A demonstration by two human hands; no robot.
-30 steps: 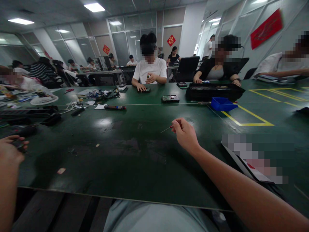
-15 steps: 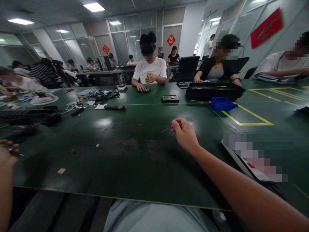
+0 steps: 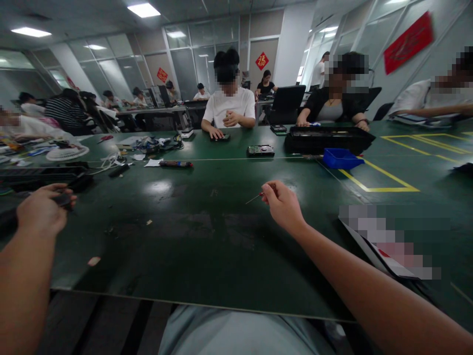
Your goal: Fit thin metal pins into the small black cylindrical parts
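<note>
My right hand (image 3: 281, 204) is closed around a small screwdriver (image 3: 254, 198); its thin shaft points left and down, and a bit of red handle shows by my fingertips. At the left side, my left hand (image 3: 42, 209) grips a small dark object (image 3: 63, 198), mostly covered by the fingers, so its kind is unclear. Both hands hover over the green table (image 3: 192, 266), well apart from each other. Beyond my right hand a hard drive (image 3: 260, 151) lies with its circuit board side up.
A blue bin (image 3: 342, 159) and a long black tray (image 3: 328, 140) stand at the far right. Cables (image 3: 155, 144) and a multi-coloured tool (image 3: 176, 164) lie left of centre. A blurred-out flat item (image 3: 364, 244) rests near my right forearm. Co-workers sit across the table.
My left hand has come in from the left edge, moving right and up, with a dark object in it. My right hand and the screwdriver have stayed put.
</note>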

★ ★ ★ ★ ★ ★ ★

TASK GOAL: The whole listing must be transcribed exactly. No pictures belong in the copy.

OUTPUT BELOW:
A demonstration by two human hands; no robot.
-30 steps: 
-15 steps: 
+0 steps: 
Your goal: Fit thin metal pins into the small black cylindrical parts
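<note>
My right hand (image 3: 281, 204) is closed around a small screwdriver (image 3: 254, 198); its thin shaft points left and down, and a bit of red handle shows by my fingertips. At the left side, my left hand (image 3: 42, 209) grips a small dark object (image 3: 63, 198), mostly covered by the fingers, so its kind is unclear. Both hands hover over the green table (image 3: 192, 266), well apart from each other. Beyond my right hand a hard drive (image 3: 260, 151) lies with its circuit board side up.
A blue bin (image 3: 342, 159) and a long black tray (image 3: 328, 140) stand at the far right. Cables (image 3: 155, 144) and a multi-coloured tool (image 3: 176, 164) lie left of centre. A blurred-out flat item (image 3: 364, 244) rests near my right forearm. Co-workers sit across the table.
My left hand has come in from the left edge, moving right and up, with a dark object in it. My right hand and the screwdriver have stayed put.
</note>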

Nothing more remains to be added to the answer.